> [Data extract]:
################

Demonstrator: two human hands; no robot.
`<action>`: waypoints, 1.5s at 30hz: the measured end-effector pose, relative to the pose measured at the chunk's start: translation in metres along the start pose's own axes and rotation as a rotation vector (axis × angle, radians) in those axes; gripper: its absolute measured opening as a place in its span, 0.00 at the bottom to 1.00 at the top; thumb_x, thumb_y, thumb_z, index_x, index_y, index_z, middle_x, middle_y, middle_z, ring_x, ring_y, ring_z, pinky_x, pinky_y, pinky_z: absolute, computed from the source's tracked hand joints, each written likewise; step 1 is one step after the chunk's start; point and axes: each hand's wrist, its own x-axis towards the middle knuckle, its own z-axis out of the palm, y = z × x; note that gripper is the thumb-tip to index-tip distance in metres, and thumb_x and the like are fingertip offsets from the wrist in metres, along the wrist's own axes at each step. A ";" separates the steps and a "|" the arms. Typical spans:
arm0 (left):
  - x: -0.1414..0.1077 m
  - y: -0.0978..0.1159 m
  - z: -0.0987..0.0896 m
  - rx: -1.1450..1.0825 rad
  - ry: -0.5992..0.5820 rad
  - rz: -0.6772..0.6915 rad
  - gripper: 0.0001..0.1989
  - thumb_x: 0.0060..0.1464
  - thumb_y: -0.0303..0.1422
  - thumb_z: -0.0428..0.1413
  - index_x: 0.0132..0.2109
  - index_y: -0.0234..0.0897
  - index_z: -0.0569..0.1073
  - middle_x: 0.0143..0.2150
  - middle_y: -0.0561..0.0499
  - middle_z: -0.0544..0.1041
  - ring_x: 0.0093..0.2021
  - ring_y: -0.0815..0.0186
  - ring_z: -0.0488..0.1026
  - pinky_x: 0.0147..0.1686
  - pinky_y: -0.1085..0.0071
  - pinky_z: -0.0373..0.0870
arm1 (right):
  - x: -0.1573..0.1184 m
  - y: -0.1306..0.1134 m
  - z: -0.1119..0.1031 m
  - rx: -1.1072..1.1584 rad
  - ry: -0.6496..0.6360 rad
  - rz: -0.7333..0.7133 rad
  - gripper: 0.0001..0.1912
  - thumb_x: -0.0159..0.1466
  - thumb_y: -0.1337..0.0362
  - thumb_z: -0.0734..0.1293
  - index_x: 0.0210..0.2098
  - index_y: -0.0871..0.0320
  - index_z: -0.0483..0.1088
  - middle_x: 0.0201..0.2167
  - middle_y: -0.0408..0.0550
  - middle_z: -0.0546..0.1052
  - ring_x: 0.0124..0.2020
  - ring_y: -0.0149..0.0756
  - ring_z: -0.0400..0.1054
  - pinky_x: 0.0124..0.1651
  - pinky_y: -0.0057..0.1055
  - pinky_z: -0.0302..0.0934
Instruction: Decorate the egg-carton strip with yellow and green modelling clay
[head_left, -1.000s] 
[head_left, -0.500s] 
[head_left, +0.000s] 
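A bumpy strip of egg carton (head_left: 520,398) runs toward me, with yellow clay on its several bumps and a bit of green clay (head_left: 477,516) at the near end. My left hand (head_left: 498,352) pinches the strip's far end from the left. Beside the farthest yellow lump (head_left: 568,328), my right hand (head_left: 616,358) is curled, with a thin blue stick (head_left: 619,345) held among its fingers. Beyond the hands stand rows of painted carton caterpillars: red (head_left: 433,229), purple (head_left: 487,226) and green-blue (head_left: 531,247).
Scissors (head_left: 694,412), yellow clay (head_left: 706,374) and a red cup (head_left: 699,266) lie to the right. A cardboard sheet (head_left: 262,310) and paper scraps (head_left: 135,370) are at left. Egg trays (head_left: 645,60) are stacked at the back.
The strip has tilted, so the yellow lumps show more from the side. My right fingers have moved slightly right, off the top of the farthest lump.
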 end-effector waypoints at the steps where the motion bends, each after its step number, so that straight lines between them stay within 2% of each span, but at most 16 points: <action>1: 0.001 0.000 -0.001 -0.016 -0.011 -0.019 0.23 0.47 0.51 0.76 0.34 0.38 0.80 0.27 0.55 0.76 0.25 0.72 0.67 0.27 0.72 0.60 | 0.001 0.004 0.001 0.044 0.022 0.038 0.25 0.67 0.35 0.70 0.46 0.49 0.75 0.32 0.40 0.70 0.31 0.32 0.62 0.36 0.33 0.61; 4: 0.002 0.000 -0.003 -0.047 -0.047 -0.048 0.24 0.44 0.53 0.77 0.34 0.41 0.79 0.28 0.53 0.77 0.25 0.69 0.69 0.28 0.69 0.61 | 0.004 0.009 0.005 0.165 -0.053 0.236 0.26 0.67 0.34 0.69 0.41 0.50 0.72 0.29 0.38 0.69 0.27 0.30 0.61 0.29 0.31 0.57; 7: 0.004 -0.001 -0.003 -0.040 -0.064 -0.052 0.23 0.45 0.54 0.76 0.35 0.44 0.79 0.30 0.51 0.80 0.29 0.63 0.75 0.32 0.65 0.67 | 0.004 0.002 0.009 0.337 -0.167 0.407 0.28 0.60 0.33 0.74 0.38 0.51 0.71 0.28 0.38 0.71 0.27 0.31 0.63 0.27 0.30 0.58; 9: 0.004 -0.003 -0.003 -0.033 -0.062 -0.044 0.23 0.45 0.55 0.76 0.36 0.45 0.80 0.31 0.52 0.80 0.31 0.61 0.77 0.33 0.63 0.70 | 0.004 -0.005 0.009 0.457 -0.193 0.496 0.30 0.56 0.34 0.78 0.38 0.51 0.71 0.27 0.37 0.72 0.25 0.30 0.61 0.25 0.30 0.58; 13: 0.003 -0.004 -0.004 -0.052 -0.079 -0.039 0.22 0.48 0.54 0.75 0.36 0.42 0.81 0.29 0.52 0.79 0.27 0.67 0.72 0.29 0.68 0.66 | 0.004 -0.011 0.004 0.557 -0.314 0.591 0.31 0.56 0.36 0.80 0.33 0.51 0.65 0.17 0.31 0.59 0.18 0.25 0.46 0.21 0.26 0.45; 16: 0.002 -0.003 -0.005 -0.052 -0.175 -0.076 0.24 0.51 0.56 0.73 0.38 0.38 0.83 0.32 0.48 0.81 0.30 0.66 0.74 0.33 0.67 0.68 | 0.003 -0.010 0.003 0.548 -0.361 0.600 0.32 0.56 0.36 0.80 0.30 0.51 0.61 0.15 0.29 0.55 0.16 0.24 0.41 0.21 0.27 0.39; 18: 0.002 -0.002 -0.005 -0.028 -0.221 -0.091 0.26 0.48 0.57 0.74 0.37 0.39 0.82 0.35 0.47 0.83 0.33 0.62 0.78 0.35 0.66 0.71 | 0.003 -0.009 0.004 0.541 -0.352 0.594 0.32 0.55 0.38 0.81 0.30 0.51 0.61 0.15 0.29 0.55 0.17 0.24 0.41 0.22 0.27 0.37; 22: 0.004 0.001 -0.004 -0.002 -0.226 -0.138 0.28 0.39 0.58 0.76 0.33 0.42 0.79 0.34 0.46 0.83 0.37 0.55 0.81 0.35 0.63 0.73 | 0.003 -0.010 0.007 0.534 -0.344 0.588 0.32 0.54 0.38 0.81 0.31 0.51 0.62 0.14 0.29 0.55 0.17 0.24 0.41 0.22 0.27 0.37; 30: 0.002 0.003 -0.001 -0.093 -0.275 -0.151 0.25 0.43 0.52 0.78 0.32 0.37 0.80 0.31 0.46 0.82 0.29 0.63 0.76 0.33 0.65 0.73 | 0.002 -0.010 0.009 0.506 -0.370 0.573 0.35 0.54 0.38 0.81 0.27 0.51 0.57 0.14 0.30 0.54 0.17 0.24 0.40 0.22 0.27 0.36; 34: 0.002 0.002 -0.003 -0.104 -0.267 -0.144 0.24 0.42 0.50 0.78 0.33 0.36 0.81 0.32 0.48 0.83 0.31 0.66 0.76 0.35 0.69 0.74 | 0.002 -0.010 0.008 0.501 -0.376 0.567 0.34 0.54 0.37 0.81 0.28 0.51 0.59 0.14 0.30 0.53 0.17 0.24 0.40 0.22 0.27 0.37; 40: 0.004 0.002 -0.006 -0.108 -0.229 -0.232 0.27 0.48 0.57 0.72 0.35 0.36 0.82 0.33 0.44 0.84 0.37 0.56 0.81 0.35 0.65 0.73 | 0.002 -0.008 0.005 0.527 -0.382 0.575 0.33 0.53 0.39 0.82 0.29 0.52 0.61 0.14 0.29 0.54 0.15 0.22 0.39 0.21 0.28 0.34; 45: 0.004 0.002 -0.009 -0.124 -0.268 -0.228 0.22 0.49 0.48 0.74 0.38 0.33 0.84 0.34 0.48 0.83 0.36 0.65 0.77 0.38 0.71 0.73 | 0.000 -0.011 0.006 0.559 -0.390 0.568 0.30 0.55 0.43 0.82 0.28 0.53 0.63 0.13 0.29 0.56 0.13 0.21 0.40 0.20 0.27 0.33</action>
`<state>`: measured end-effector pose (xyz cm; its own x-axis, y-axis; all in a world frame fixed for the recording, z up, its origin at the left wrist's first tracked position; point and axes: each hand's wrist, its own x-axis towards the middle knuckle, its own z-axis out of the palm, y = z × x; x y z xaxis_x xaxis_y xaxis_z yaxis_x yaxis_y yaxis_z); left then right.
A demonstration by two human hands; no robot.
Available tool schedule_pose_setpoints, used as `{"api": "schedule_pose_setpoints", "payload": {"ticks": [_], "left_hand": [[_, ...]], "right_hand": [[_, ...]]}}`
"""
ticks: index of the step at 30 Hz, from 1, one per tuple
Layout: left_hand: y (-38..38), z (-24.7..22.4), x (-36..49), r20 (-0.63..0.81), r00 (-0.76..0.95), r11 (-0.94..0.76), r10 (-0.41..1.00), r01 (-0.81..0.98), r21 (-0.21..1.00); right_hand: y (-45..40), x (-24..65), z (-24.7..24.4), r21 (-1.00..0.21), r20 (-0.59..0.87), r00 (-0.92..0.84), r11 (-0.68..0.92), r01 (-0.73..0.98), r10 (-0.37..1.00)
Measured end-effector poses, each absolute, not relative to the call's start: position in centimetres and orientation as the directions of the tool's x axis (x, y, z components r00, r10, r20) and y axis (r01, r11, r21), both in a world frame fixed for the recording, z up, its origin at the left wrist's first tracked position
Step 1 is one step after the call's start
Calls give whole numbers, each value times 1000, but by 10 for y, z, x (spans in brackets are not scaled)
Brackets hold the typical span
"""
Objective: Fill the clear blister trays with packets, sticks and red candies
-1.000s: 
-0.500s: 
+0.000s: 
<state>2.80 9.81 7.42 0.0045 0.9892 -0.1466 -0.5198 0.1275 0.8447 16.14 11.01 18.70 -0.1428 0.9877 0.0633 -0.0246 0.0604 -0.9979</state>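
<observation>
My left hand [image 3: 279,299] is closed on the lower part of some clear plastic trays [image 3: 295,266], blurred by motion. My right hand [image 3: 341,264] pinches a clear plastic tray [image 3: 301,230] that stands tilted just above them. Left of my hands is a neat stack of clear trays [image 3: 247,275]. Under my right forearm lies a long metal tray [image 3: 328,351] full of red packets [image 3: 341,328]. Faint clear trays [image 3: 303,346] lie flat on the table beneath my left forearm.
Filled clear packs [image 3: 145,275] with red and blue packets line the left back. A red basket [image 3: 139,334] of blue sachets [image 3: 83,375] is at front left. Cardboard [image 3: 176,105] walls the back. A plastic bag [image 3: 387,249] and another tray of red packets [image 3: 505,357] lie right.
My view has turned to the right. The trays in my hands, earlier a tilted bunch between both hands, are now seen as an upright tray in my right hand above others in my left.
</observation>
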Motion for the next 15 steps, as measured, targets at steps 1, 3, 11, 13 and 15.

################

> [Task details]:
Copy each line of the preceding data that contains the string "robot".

> [Written answer]:
Demonstrator: two human hands; no robot.
A demonstration by two human hands; no robot.

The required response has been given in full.